I’ve been writing for years that the Standard American Diet (SAD) is very high in omega-6s, with a ratio of omega-6 to omega-3 of at least 20 to 1 (20:1) vs. the 2:1 or 1:1 ideal. And that supplementation with fish oil alone is not enough to reverse that ratio. We must also avoid fried foods and “vegetable” (seed) oils, baked goods and some nuts. It seems I may have been too successful at taking my own advice! For the last 11 years my Complete Blood Count (CBCs) have consistently been slightly out-of-range on platelet (and related) counts.

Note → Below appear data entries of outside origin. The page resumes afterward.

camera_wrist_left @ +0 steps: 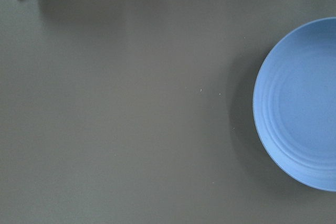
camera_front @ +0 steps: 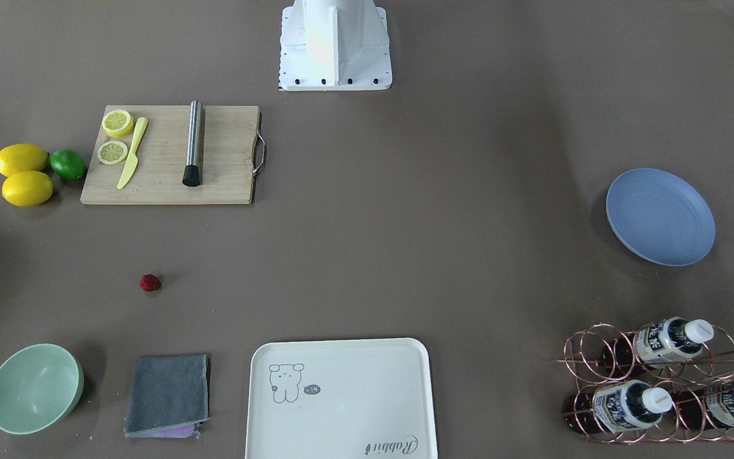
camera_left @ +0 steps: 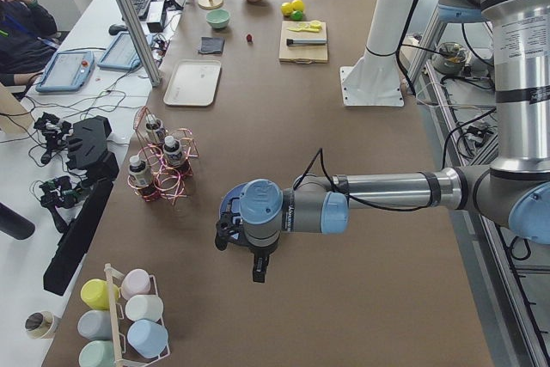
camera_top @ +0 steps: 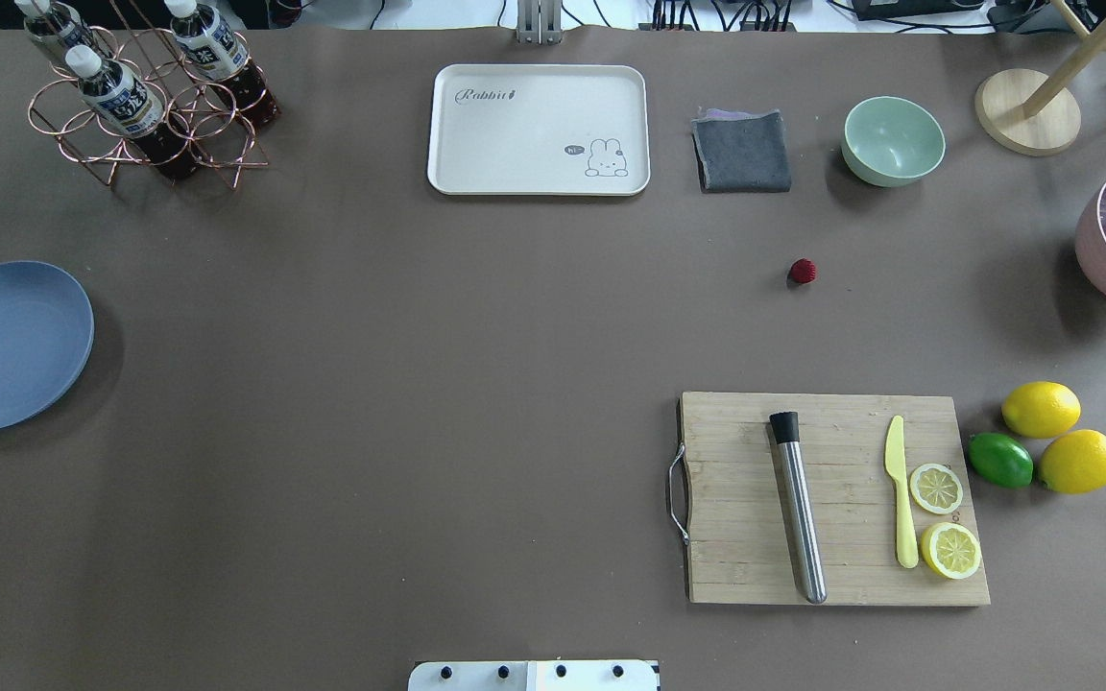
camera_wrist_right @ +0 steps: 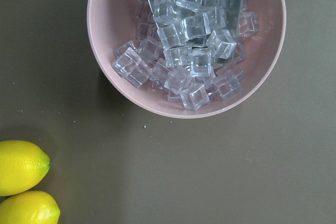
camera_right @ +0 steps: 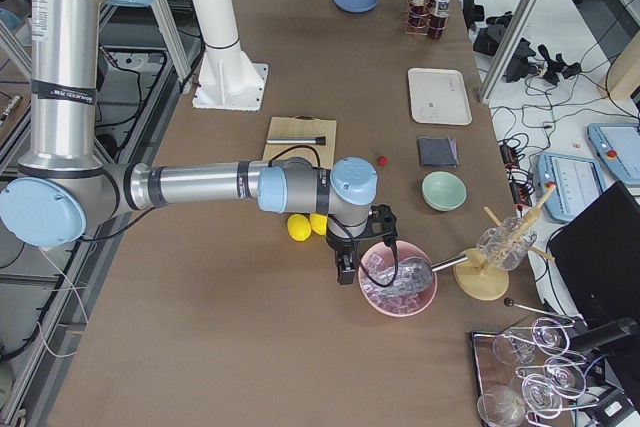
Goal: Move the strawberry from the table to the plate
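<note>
The strawberry (camera_top: 803,272) is a small dark-red berry lying alone on the brown table (camera_top: 419,336), between the grey cloth and the cutting board; it also shows as the strawberry (camera_front: 150,282). The blue plate (camera_top: 6,345) lies empty at the table's left end, and fills the right side of the left wrist view as the plate (camera_wrist_left: 304,108). My left gripper (camera_left: 255,268) hangs near that plate, seen only from the side, so I cannot tell its state. My right gripper (camera_right: 345,267) hovers beside a pink bowl; I cannot tell its state either.
A wooden cutting board (camera_top: 831,499) carries a metal muddler, a yellow knife and lemon halves, with lemons (camera_top: 1057,437) and a lime beside it. Cream tray (camera_top: 539,130), grey cloth (camera_top: 743,152), mint bowl (camera_top: 892,140), bottle rack (camera_top: 145,96) and pink bowl of ice (camera_wrist_right: 189,45) line the far side.
</note>
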Available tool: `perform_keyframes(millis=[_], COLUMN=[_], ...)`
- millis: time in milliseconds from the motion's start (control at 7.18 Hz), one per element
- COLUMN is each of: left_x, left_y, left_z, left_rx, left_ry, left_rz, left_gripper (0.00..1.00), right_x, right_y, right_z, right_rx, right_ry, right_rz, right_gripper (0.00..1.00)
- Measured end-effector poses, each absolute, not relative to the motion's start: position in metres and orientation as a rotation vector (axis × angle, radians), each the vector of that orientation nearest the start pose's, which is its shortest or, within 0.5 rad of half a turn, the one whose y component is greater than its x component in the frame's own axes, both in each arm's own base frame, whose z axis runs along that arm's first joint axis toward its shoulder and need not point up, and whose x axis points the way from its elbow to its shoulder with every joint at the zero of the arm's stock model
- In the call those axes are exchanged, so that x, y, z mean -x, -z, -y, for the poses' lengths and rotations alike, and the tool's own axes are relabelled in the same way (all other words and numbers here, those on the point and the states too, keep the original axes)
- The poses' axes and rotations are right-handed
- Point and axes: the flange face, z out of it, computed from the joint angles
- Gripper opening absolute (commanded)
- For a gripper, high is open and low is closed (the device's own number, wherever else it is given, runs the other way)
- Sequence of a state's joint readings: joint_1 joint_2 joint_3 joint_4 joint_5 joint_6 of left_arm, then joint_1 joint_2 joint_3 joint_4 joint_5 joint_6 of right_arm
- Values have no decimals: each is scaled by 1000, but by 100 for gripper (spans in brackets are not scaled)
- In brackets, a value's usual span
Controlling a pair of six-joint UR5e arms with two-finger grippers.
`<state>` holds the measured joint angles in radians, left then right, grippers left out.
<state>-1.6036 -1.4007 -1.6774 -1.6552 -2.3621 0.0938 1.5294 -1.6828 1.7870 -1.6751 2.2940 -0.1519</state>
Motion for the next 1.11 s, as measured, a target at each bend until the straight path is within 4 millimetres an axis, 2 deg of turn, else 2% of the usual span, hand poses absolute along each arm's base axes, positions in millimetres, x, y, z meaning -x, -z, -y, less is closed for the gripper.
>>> perform_keyframes(millis=[1114], left_x=[74], left_y=[-658], left_z=[427], left_rx=[-104], left_ry=[-91], left_rz=[-785], left_gripper=[98], right_x=[-49], right_y=[-621], right_z=[444], right_rx=[-36], right_ry=[183], right_rz=[726], right_gripper=[100])
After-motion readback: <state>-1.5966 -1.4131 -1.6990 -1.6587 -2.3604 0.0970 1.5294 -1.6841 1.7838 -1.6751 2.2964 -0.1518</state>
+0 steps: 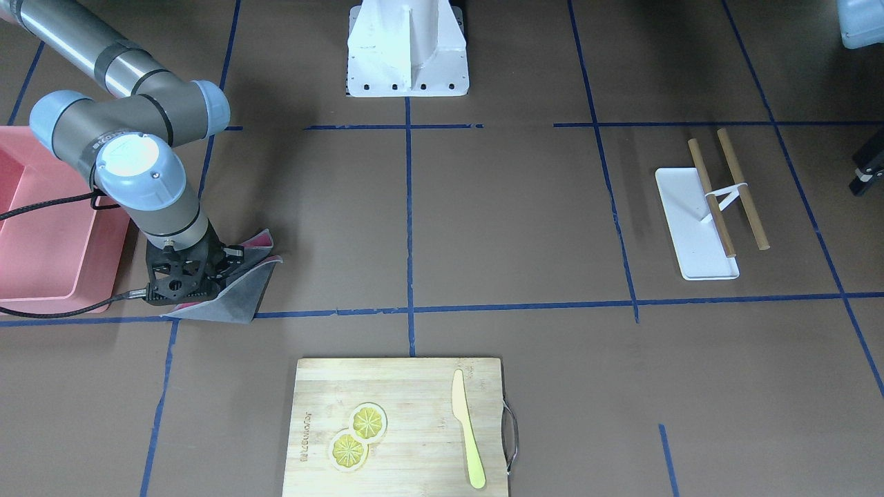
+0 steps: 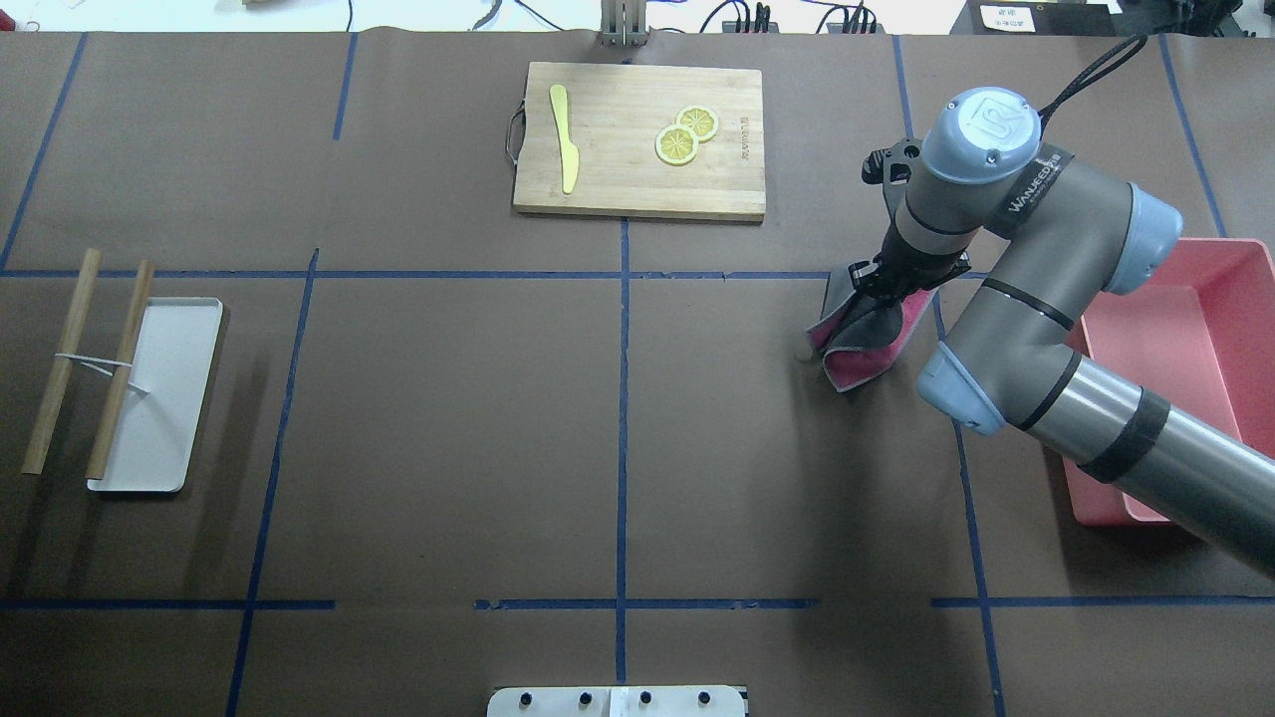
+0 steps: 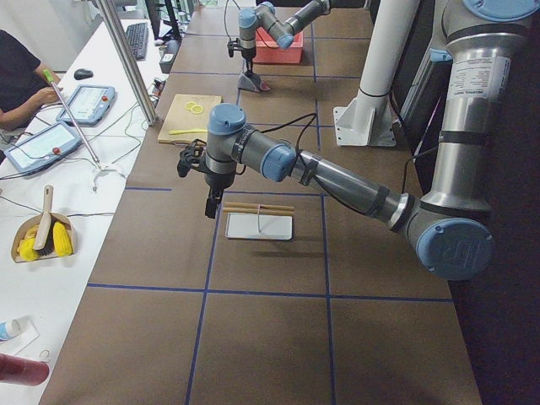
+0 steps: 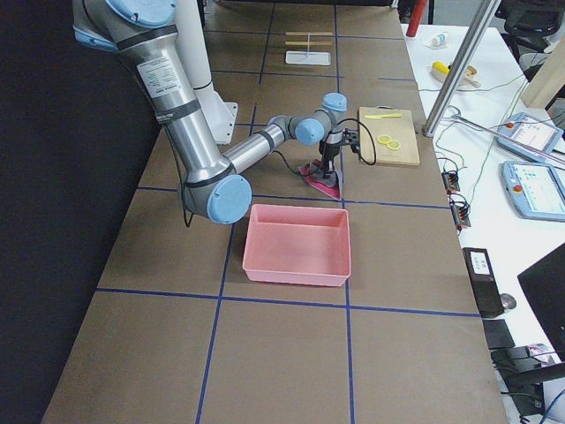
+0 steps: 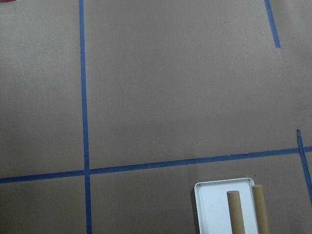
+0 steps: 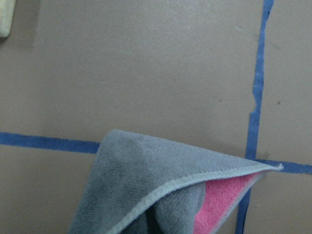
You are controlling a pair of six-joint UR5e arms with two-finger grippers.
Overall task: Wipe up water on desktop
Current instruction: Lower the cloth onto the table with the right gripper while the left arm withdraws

The EBM Consult site is intended to educate doctors and other medical professionals, but the gist is still comprehensible to me. Too much DHA and EPA from fish oil supplementation has anti-platelet effects that 1) interfere with intracellular pathways, 2) increase prostaglandin formation and 3) decrease the production of platelet activating factors. Eureka, my overcorrected ratio may be the cause of my out-of-range CBC counts!
The other EBM Consult article, concerning the bleeding risk, concludes with a simple (paraphrased) message:
       The AHA recommends 1 gram of fish oil per day for patients with coronary artery disease and 2 to 4 grams per day for patients with high triglycerides. They also advise those who take more than 3 grams per day do so under the care of a physician “since high doses could cause excessive bleeding in some patients.”
       In an analysis by the National Lipid Association, of 4,357 patients who took 1.6 to 21 grams [not a typo!] of DHA/EPA per day in combination with some type of prescription anti-platelet or anticoagulant, only 1 patient developed blood in their stool and 1 other experienced a gastrointestinal bleed.
       Clinical trial evidence to date does not support an increased risk for bleeding in patients taking fish oil supplements…even when combined with other medications known to increase the risk of bleeding [!].
If you take more than 3 grams of fish oil a day, or have out-of-range CBC labs, or are concerned about bleeding, you should read these two EBM Consult articles. Otherwise, I would conclude that taking fish oil supplementation is a good way to treat high triglycerides. It sure worked with me, to a fare-thee-well.